Governing agencies such as the Occupational Safety and Health Administration, the Environmental Protection Agency, and the U.S. Department of Transportation have created various regulations that spell out which plans need to be established, who needs to be prepared and trained, when agencies need to be notified of a release, etc. Some even require coordinators to evaluate facilities and processes for ways to prevent spills from occurring so the likelihood of needing to respond to a spill is minimized.

When creating spill response plans, some facility coordinators focus their efforts on the "worst case scenario" spill, possibly because it is mentioned most often. One theory supporting this is that if the facility is prepared for the worst, it can handle anything else.

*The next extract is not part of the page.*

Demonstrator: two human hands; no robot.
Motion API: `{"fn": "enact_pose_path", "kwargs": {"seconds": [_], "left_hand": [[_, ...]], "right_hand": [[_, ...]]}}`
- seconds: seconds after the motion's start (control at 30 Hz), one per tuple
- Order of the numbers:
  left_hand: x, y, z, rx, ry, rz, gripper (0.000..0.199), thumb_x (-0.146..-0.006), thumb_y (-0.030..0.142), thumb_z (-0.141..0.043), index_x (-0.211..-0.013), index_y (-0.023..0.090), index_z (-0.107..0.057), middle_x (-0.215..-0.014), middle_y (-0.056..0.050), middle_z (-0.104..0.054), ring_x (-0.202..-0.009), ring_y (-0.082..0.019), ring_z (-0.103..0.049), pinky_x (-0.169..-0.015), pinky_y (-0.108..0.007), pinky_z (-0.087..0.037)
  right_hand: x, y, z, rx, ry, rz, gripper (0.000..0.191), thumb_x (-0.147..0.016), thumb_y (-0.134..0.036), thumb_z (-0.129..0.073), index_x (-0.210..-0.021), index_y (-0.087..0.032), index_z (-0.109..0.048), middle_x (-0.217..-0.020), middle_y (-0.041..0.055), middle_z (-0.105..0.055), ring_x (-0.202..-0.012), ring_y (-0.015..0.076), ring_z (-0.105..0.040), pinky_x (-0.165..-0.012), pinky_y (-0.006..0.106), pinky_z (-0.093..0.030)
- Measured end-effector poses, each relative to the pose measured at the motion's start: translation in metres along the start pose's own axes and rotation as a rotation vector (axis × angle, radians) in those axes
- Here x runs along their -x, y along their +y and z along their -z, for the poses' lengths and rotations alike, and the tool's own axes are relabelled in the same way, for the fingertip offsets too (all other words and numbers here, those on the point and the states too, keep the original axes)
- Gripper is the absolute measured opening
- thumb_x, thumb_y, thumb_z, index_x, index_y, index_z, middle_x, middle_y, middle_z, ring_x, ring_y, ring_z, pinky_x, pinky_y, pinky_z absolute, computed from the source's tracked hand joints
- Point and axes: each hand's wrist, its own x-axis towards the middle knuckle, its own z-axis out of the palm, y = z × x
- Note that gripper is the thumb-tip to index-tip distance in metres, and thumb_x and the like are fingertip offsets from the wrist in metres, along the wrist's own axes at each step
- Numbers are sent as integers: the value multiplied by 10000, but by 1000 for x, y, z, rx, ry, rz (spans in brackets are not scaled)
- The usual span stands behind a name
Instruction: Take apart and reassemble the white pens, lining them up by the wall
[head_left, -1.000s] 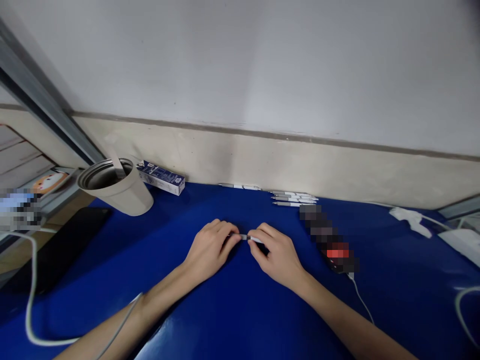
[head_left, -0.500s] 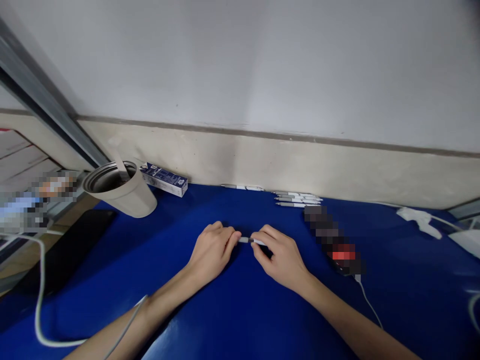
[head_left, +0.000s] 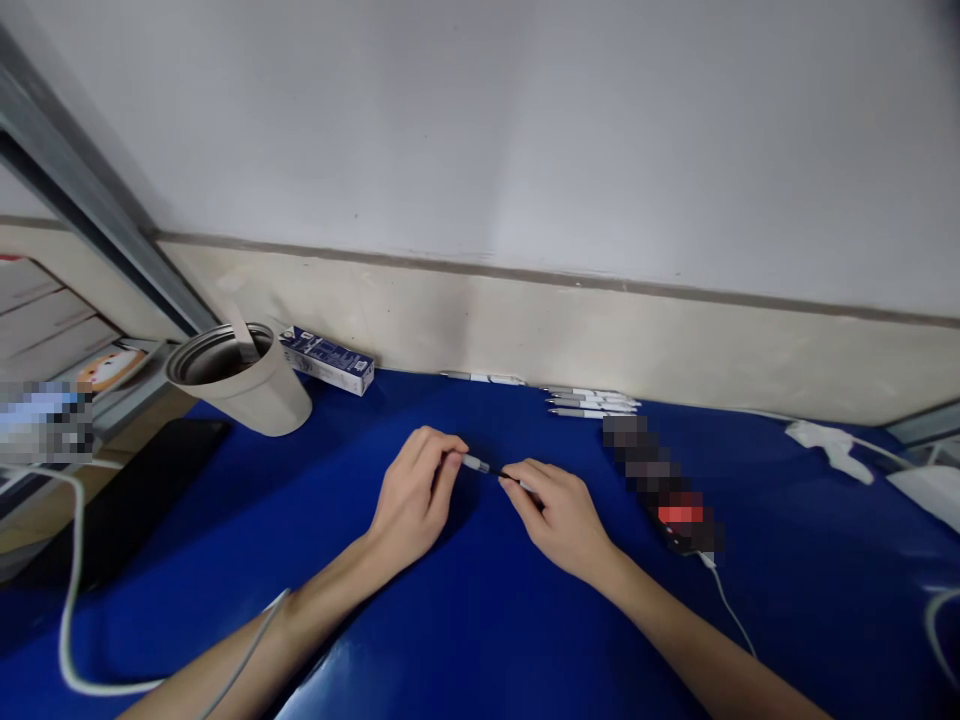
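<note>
Low over the blue tabletop, my left hand (head_left: 420, 490) pinches a light grey pen front section (head_left: 475, 463) between thumb and index finger. My right hand (head_left: 559, 505) grips the white pen barrel (head_left: 528, 487), mostly hidden by its fingers. A thin dark length, seemingly the refill (head_left: 496, 473), bridges the two pieces. Beyond the hands, several white pens (head_left: 592, 402) lie side by side near the wall, and a single white pen (head_left: 484, 379) rests to their left.
A white bucket-like cup (head_left: 281, 395) and a blue-and-white box (head_left: 330, 362) stand at the back left. A black flat object (head_left: 142, 490) lies at left. A blurred dark device (head_left: 645, 470) with a cable is right of my hands. A white cable (head_left: 79, 580) crosses my left forearm.
My left hand has tilted and moved slightly up and left. The front section has come away from the barrel, and a dark thin part now shows between them.
</note>
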Motion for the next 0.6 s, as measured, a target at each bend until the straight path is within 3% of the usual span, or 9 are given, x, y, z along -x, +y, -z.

Unfortunately, if the "worst case scenario" is something like the rupture of a large storage tank outdoors, and the bulk of the response plan involves using backhoes to create earthen dikes; more common spills and the supplies and responses for them can be overlooked. Also commonly overlooked are "nuisance spills," such as when a main waterline to the locker room showers bursts in the middle of the night, flooding half of the facility by morning.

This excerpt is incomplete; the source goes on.